E cosmicidade é o que não falta na trilha sonora de Blade Runner (1982), um álbum extraordinário por si só – e componente indissociável do filme, outra obra-prima. Sem Vangelis, Blade Runner não é Blade Runner. Nessa obra, o grego “f*d* o tecido do tempo” engendrando uma nova estética de futuro.

  • Discorrer sobre Blade Runner é chover (ou chorar) no molhado, portanto apenas acrescentamos que a trilha sonora foi complementada em 2007, com dois discos adicionais (o lançamento original tem apenas 57 minutos, expressivamente menos que o composto para o filme).
  • Volta e meia essas faixas bônus aparecem no YouTube, mas nem sempre de maneira organizada. Por algum motivo, a edição é rara na internet. Por ora – enquanto não derrubam –, encontramos algo próximo a isso (2009, lançamento privado) aqui.
  • Há diversos bootlegs com lançamentos não oficiais. O mais interessante para iluminar cantos esquecidos do filme é a Esper Edition.

De todo modo, Vangelis não só usa, mas também gasta, estende, expande seus sintetizadores. O resultado é um pináculo, um dos melhores discos de música eletrônica de todos os tempos. A verve da cidade futurista hiperpopulosa está ali; o quarto escuro e solitário também – a belíssima ‘Memories of Green‘ já havia sido lançada em See You Later (1980).

See You Later, por sinal, talvez seja a melhor maneira de encapsular Vangelis em 40 minutos. O disco – um tanto esquecido – é experimental, porém melódico; eletrônico, porém orgânico. ‘Multi-track suggestion‘ demonstra essa abordagem emergente entre o pós-punk e o disco. Colaboram Jon Anderson (do Yes), Peter Marsh e Cherry Vanilla.

Por sua vez, The Friends of Mr. Cairo (1981), agora também assinado com Jon (“Jon & Vangelis”), é divertido pela megalomania oitentista. Já havíamos comentado, no texto sobre 666, como a música-título “contém uma riqueza intertextual tão grande que será tema de alguma Enclave futura”.

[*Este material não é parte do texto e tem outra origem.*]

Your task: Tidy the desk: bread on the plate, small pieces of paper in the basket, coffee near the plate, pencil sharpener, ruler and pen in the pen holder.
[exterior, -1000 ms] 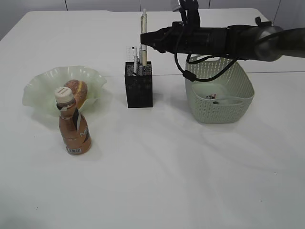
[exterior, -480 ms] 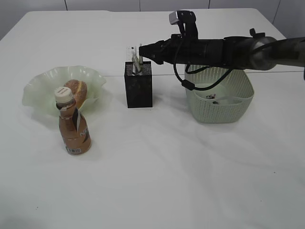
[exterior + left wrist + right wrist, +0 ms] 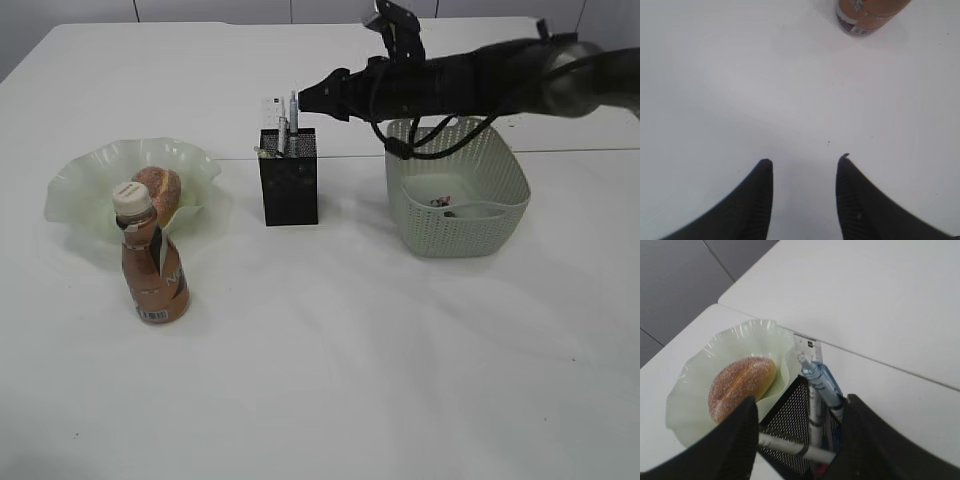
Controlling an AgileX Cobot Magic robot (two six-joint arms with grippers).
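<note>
Coffee (image 3: 152, 265) with a partly legible brown "Nes…" label is stood before the plate (image 3: 80, 180) holding bread (image 3: 160, 190). Pen (image 3: 293, 122) is seen in the pen holder (image 3: 289, 188). Both grippers, left (image 3: 804, 167) and right (image 3: 800, 405), are spread, empty.

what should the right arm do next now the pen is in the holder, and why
Probably lift the right tool straight up and back, away from the pen holder. Its jaws stand open on either side of the pen, which already stands in the holder beside the ruler. Retreating sideways could knock the holder. The bread sits on the plate and the coffee beside it.
</note>
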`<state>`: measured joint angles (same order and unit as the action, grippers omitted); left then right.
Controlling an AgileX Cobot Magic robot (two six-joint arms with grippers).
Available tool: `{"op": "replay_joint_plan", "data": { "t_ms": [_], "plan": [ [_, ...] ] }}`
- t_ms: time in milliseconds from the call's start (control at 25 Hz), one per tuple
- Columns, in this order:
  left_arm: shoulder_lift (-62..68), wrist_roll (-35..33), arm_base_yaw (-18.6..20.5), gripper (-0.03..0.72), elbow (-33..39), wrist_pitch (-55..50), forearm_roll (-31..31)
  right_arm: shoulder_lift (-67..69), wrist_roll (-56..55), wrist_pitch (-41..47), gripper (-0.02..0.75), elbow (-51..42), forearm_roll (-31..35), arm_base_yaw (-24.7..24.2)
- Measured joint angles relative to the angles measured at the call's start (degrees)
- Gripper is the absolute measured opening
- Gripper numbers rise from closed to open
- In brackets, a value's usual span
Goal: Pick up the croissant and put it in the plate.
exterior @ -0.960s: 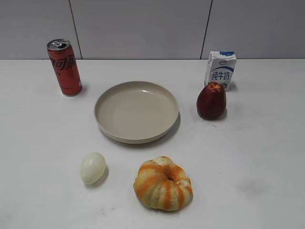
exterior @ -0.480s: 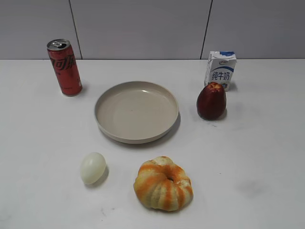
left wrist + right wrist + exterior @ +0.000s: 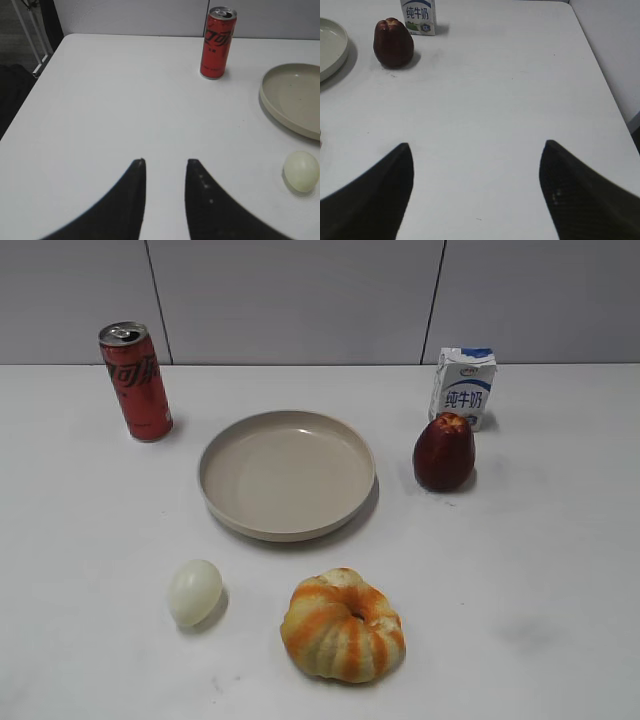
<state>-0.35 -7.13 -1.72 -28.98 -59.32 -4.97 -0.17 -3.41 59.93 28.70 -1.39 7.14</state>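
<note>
Landmark for all positions: the plate (image 3: 287, 474), round, beige, raised rim, sitting mid-table on the white table (image 3: 560, 570).

Exterior view, left to right:
- Red soda can (image 3: 135, 381) — upright, to the left of the plate and a little behind it, well apart from the rim.
- Pale egg (image 3: 194, 592) — in front of the plate, off its left side, lying on the table.
- Croissant (image 3: 343, 626) — in front of the plate, slightly right of its centre, near the front edge of the table. Curled, ribbed, orange and cream stripes. Resting on the table, apart from the plate and beside the egg without touching it.
- Dark red apple (image 3: 444, 451) — right of the plate, close to the rim but not touching.
- Milk carton (image 3: 463, 387) — right of the plate and behind it, just behind the apple.

Neither gripper appears in the exterior view.

Left wrist view: left gripper (image 3: 164, 163) hovers over bare table to the left of the plate, fingers set at a narrow gap, nothing between them. Can, plate edge and egg are in view ahead and to the right; the croissant is out of this view.

Right wrist view: right gripper (image 3: 477, 148) hovers over bare table to the right of the plate, fingers spread wide, nothing held. Plate edge, apple and carton show at upper left. The croissant is not clearly seen here — it lies apart from both grippers.
</note>
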Motion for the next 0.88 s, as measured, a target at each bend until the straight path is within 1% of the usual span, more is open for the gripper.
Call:
{"op": "replay_joint_plan", "data": {
  "t_ms": [120,240,360,440,520,560,640,760,800,880],
  "plan": [
    [0.0,0.0,0.0,0.2,0.0,0.0,0.0,2.3,0.0,-2.7,0.599,1.0,0.2,0.0],
    [0.0,0.0,0.0,0.2,0.0,0.0,0.0,7.2,0.3,-12.0,0.641,1.4,0.3,0.0],
    [0.0,0.0,0.0,0.2,0.0,0.0,0.0,14.1,0.5,-22.2,0.661,1.4,0.6,0.0],
    [0.0,0.0,0.0,0.2,0.0,0.0,0.0,20.2,0.6,-27.3,0.664,1.4,1.4,0.0],
    [0.0,0.0,0.0,0.2,0.0,0.0,0.0,26.7,0.9,-30.4,0.667,1.8,2.4,0.0],
    [0.0,0.0,0.0,0.2,0.0,0.0,0.0,30.5,1.5,-30.9,0.667,2.3,4.0,0.0],
    [0.0,0.0,0.0,0.2,0.0,0.0,0.0,37.6,6.1,-31.1,0.667,3.6,8.8,0.0],
    [0.0,0.0,0.0,0.2,0.0,0.0,0.0,48.2,15.0,-30.0,0.667,6.6,18.2,0.3],
    [0.0,0.0,0.0,0.2,0.0,0.0,0.0,50.9,17.0,-29.2,0.667,7.9,20.8,0.8],
    [0.0,0.0,0.0,0.2,0.0,0.0,0.0,57.2,18.7,-27.3,0.666,10.5,23.6,2.7]
  ]
}}
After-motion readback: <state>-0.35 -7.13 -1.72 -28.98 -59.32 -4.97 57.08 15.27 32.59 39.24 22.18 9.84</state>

Pois bem, a longa faixa (12 minutos) navega pelo livro/filme Maltese Falcon/Relíquia Macabra, como um pastiche do cinema americano dos anos 1940, incluindo imitações de Humphrey Bogart e Jimmy Stewart.

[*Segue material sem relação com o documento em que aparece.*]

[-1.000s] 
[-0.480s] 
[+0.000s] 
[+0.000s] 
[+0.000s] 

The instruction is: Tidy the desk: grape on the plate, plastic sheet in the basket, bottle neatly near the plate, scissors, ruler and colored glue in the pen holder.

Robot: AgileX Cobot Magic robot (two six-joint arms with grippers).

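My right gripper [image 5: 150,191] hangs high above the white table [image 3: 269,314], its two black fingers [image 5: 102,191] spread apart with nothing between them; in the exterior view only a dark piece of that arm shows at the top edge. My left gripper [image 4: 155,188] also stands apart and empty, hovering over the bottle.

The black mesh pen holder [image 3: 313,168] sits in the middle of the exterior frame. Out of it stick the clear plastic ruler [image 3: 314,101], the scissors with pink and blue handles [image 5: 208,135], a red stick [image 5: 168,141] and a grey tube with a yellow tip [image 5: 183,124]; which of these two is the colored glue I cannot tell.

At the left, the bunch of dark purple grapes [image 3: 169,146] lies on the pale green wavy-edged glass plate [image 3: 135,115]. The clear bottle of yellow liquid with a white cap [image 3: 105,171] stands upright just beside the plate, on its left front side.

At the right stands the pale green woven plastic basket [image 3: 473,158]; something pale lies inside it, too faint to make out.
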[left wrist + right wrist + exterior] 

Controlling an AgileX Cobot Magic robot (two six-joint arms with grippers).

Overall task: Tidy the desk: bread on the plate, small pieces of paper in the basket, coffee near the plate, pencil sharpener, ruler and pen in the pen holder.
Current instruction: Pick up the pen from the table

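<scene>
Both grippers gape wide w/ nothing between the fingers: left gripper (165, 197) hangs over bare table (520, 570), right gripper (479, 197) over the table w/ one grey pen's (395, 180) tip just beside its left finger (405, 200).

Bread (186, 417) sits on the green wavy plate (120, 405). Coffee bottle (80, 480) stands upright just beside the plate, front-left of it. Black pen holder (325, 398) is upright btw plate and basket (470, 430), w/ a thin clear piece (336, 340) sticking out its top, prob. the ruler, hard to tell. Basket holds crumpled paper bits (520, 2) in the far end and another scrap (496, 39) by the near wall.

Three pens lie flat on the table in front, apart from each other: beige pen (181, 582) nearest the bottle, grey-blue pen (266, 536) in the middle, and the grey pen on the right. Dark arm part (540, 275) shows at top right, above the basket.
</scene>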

  • Aqui, o clipe. Aqui, a versão completa. Mr. Cairo é, naturalmente, personagem do livro de Dashiell Hammett, interpretado no filme pelo marcante Peter Lorre.
  • O álbum ainda contém ‘State of independence‘, que viria a estourar no ano seguinte, com Donna Summer (produzida por Quincy Jones).

Na outra ponta, temos a trilha sonora L’Apocalypse des animaux (1973), de quando ele ainda estava na Aphrodite’s Child. Gravado em 1970, esse curto disco – que acompanhava uma série documental francesa e não contempla tudo que Vangelis compôs para a produção – tem como fio condutor a leveza sublime. Basta ouvir ‘Le singe bleu‘ para flutuar nessa sutileza.

  • Mencionamos cosmicidade: não à toa, Carl Sagan utilizaria ‘Création du monde‘ justamente na sua série Cosmos (1980), anos depois.

Se existe um além, Vangelis não fará uma estreia, mas um reconhecimento. Se existe um ser maior, este ser lhe perguntará: “como cara***s você já expressava tudo isso aqui com um teclado?”. Que nosso grego favorito descanse em paz.